YOUR TASK → Copy, from the material below, each line that contains the word "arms".

RECORDED DATA →
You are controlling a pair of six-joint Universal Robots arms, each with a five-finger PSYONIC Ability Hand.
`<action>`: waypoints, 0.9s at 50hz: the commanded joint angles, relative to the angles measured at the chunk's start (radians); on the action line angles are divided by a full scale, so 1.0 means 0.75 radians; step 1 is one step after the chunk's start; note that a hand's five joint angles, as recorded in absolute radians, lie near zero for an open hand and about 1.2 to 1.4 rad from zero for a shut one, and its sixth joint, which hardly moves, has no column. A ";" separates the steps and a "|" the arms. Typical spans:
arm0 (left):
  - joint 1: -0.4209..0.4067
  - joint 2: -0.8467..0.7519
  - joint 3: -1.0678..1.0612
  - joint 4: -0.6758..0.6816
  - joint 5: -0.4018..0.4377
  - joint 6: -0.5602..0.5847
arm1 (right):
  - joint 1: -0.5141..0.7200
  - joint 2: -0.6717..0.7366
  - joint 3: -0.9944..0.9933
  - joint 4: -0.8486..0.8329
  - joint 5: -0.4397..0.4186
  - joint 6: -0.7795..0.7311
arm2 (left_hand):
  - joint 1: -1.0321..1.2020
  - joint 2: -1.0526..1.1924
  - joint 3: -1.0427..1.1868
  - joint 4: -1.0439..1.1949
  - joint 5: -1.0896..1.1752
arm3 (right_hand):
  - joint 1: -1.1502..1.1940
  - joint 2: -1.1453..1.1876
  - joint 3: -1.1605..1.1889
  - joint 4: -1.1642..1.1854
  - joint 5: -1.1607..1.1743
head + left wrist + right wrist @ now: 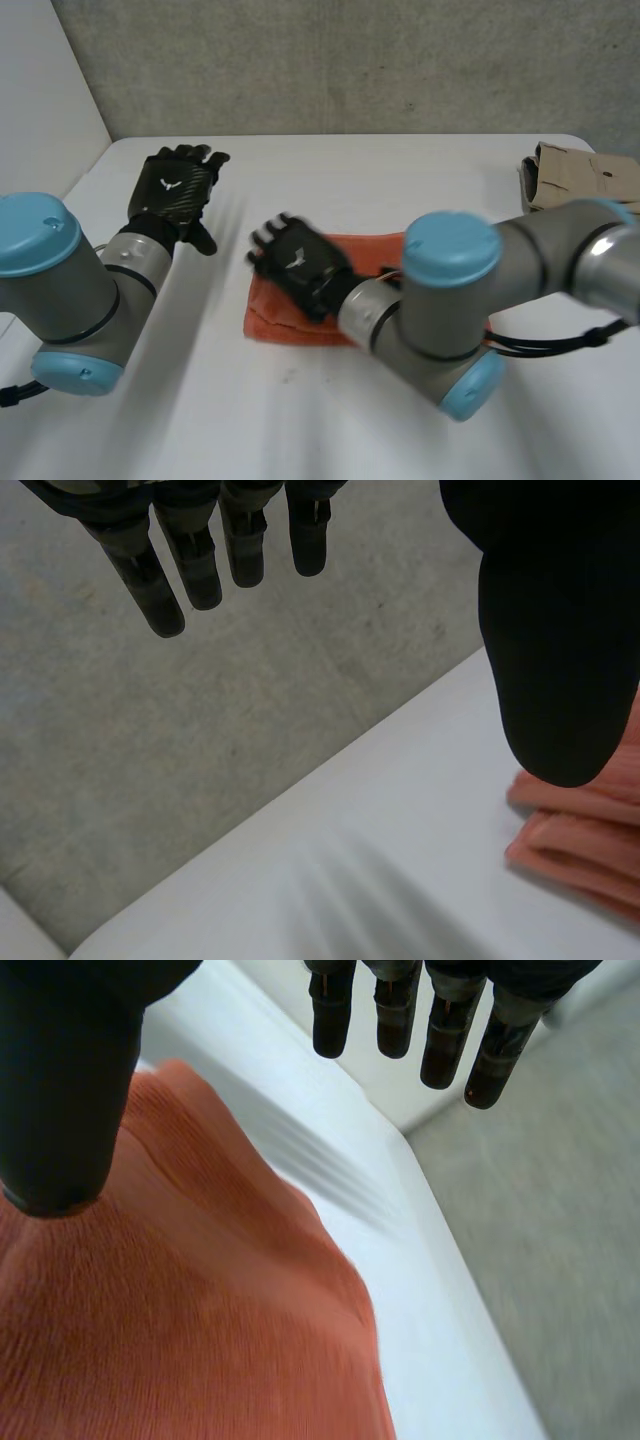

RESULT FOR THIS EXERCISE →
You are controlling a pair of six-joint Universal Robots arms, each with a five-finger PSYONIC Ability Hand.
`<action>`: waypoints, 0.9s at 50hz: the commanded joint angles, relative to the angles measured at the chunk's start (radians); on the action line angles are divided by a full scale, so 1.0 means 0.75 radians; step 1 is one step after the chunk's start; note that a hand's five joint angles, as recorded in absolute radians, lie near zero for an open hand and about 1.2 to 1.4 rad from zero for a shut one, and its sixth joint, which hardly moves, has no column. A ";" separates the steps and a "|" the arms. Typical spans:

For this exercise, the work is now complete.